#### Work to be completed
Return the listing below unchanged, minus its pictures.

Content starts

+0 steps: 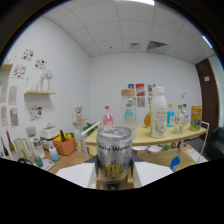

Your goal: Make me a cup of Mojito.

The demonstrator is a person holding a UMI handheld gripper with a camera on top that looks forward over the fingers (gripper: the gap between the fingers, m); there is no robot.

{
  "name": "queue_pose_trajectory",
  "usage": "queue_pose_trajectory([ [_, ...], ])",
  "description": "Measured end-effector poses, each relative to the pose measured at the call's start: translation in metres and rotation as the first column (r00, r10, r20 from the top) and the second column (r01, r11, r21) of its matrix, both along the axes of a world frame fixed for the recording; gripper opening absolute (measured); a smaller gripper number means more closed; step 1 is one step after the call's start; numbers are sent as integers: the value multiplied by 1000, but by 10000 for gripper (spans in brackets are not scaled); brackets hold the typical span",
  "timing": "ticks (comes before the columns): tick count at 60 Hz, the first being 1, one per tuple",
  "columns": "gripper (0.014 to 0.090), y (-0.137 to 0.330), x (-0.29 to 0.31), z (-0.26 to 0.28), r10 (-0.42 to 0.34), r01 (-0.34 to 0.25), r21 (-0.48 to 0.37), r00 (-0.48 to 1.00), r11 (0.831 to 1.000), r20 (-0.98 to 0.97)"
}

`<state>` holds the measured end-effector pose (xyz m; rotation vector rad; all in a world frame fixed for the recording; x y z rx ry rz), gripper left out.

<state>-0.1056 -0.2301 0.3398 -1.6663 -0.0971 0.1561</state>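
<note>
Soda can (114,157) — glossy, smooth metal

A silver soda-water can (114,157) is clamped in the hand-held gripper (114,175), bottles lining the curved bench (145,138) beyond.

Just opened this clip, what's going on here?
A handheld gripper holds a silver soda-water can with yellow print upright between its two fingers, lifted in front of the camera; the fingers appear shut on it. Beyond the can runs a curved light wooden counter with bottles on it, among them a tall white bottle, a pink-capped bottle and a clear glass jar with a wooden lid. No cup for the Mojito is visible.
</note>
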Motion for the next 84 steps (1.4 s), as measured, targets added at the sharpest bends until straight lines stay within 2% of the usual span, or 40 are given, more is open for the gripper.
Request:
queue_pose_trajectory([
  [11,497,-7,14,-88,-26,22,-70,998,997,-58],
  [18,497,-8,25,-117,-82,55,-118,966,992,-245],
  [25,497,-6,37,-122,-109,58,-123,884,991,-454],
  [30,497,-2,46,-119,-120,49,-129,769,990,-627],
  [36,496,5,58,-110,-126,39,-126,562,991,-818],
  [45,495,14,72,-97,-102,12,-102,256,995,-961],
  [52,496,15,85,-94,-88,-6,-89,8,996,-996],
  [65,493,15,110,-101,-76,-12,-76,-339,997,-938],
  [76,493,21,114,-107,-62,-19,-61,-518,998,-853],
  [84,493,22,110,-112,-78,-27,-75,-514,997,-854],
])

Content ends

#### The answer
+0 steps: 

Your goal: Make me a cup of Mojito.

The demonstrator is a person holding a UMI handheld gripper with a camera on top that looks forward over the fingers (gripper: the gap between the fingers, m); there is no robot.

{
  "name": "queue_pose_trajectory",
  "usage": "queue_pose_trajectory([ [_, ...], ])",
  "description": "Measured end-effector poses, each relative to the pose measured at the call's start: translation in metres and rotation as the first column (r00, r10, r20 from the top) and the second column (r01, r11, r21) of its matrix, both along the axes of a world frame fixed for the recording; gripper opening absolute (measured); a smaller gripper number means more closed; step 1 is one step after the call's start; numbers are sent as integers: the value multiplied by 1000, but by 10000 for gripper (spans in brackets are not scaled); brackets hold the typical span",
  "timing": "ticks (comes before the columns): tick count at 60 Hz, the first being 1, one per tuple",
  "columns": "gripper (0.014 to 0.090), y (-0.137 to 0.330), x (-0.29 to 0.31), z (-0.26 to 0.28), r10 (-0.42 to 0.34), r01 (-0.34 to 0.25), r21 (-0.48 to 0.37), r00 (-0.48 to 1.00), r11 (0.831 to 1.000), r20 (-0.98 to 0.97)"
}

`<state>` holds the measured end-effector pose (xyz m; rotation vector rad; all in a world frame fixed for the recording; x y z rx ry rz), gripper left out.

<state>-0.1056 -0.2301 0.3398 -1.6663 -0.0971 0.1561</state>
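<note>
Soda can (114,157) — glossy, smooth metal

A silver soda-water can (114,157) is clamped in the hand-held gripper (114,175), bottles lining the curved bench (145,138) beyond.

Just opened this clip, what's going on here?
A handheld gripper holds a silver soda-water can with yellow print upright between its two fingers, lifted in front of the camera; the fingers appear shut on it. Beyond the can runs a curved light wooden counter with bottles on it, among them a tall white bottle, a pink-capped bottle and a clear glass jar with a wooden lid. No cup for the Mojito is visible.
</note>
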Motion for the next 84 steps (1.4 s), as measured, targets added at the sharpest bends until straight lines stay within 2% of the usual span, or 40 are given, more is open for the gripper.
Request:
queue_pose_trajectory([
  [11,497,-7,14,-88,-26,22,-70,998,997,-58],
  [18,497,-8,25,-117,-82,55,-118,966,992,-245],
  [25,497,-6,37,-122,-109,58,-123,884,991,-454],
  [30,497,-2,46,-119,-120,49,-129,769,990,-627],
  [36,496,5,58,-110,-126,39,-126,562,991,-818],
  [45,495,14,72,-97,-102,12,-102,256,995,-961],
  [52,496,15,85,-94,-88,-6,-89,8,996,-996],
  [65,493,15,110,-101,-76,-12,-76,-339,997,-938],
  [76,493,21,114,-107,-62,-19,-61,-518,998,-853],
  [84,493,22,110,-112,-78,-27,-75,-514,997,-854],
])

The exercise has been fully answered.